**Work required:** A word-for-word transcription of the data below is required.

◇ ◇ ◇ ◇

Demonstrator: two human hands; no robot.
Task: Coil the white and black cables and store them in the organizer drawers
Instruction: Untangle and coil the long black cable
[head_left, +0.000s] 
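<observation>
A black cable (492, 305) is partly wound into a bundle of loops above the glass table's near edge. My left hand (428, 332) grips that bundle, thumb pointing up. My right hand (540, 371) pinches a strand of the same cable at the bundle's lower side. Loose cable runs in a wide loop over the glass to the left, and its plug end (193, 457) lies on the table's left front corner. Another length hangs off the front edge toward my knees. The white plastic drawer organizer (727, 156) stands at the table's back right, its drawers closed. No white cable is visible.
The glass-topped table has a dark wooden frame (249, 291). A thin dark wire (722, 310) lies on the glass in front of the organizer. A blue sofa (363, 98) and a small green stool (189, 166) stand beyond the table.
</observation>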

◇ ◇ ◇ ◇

**Answer for the task:**
Demonstrator: two human hands; no robot.
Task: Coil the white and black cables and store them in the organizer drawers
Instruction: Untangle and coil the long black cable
[head_left, +0.000s] 
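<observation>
A black cable (492, 305) is partly wound into a bundle of loops above the glass table's near edge. My left hand (428, 332) grips that bundle, thumb pointing up. My right hand (540, 371) pinches a strand of the same cable at the bundle's lower side. Loose cable runs in a wide loop over the glass to the left, and its plug end (193, 457) lies on the table's left front corner. Another length hangs off the front edge toward my knees. The white plastic drawer organizer (727, 156) stands at the table's back right, its drawers closed. No white cable is visible.
The glass-topped table has a dark wooden frame (249, 291). A thin dark wire (722, 310) lies on the glass in front of the organizer. A blue sofa (363, 98) and a small green stool (189, 166) stand beyond the table.
</observation>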

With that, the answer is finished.